**PROBLEM REQUIREMENTS**
Copy every line of the data exactly, leaving nothing out.
=== DATA SHOWN ===
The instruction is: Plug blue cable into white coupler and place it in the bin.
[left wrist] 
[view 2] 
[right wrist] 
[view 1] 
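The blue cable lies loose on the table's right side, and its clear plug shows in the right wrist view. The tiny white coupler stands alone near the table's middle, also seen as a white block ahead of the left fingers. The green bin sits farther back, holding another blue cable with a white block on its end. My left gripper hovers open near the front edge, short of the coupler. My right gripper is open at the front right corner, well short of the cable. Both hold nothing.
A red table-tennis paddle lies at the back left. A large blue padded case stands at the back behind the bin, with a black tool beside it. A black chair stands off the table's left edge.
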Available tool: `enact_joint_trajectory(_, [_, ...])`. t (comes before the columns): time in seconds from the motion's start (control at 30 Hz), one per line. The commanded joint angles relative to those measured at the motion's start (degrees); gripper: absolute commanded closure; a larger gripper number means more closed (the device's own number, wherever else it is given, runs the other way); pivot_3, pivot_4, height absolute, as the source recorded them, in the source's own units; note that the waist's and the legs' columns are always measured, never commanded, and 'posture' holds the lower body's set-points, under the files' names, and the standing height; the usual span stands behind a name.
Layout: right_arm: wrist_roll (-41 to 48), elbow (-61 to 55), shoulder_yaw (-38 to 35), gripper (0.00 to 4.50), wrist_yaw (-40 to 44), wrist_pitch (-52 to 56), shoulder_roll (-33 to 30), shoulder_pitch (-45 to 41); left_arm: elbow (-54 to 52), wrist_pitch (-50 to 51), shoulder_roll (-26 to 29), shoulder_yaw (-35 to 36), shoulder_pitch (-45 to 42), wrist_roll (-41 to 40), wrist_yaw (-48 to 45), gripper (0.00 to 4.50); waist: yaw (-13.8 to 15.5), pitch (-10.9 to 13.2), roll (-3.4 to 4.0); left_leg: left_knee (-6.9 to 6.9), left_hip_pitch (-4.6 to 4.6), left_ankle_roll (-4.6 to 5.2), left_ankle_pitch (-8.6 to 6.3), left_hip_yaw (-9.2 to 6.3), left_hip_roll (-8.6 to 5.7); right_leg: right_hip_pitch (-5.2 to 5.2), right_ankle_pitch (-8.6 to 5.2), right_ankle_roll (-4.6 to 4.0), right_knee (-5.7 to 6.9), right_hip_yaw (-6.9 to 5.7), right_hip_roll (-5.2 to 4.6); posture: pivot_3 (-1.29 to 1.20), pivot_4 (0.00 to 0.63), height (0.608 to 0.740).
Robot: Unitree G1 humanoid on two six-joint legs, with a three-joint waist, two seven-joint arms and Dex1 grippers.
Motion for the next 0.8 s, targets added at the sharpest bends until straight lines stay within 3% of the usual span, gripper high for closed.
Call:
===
**YOUR SOLUTION**
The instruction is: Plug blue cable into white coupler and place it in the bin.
[left wrist] 
[view 2] 
[right wrist] 
[view 1] 
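The blue cable lies loose on the table's right side, and its clear plug shows in the right wrist view. The tiny white coupler stands alone near the table's middle, also seen as a white block ahead of the left fingers. The green bin sits farther back, holding another blue cable with a white block on its end. My left gripper hovers open near the front edge, short of the coupler. My right gripper is open at the front right corner, well short of the cable. Both hold nothing.
A red table-tennis paddle lies at the back left. A large blue padded case stands at the back behind the bin, with a black tool beside it. A black chair stands off the table's left edge.
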Available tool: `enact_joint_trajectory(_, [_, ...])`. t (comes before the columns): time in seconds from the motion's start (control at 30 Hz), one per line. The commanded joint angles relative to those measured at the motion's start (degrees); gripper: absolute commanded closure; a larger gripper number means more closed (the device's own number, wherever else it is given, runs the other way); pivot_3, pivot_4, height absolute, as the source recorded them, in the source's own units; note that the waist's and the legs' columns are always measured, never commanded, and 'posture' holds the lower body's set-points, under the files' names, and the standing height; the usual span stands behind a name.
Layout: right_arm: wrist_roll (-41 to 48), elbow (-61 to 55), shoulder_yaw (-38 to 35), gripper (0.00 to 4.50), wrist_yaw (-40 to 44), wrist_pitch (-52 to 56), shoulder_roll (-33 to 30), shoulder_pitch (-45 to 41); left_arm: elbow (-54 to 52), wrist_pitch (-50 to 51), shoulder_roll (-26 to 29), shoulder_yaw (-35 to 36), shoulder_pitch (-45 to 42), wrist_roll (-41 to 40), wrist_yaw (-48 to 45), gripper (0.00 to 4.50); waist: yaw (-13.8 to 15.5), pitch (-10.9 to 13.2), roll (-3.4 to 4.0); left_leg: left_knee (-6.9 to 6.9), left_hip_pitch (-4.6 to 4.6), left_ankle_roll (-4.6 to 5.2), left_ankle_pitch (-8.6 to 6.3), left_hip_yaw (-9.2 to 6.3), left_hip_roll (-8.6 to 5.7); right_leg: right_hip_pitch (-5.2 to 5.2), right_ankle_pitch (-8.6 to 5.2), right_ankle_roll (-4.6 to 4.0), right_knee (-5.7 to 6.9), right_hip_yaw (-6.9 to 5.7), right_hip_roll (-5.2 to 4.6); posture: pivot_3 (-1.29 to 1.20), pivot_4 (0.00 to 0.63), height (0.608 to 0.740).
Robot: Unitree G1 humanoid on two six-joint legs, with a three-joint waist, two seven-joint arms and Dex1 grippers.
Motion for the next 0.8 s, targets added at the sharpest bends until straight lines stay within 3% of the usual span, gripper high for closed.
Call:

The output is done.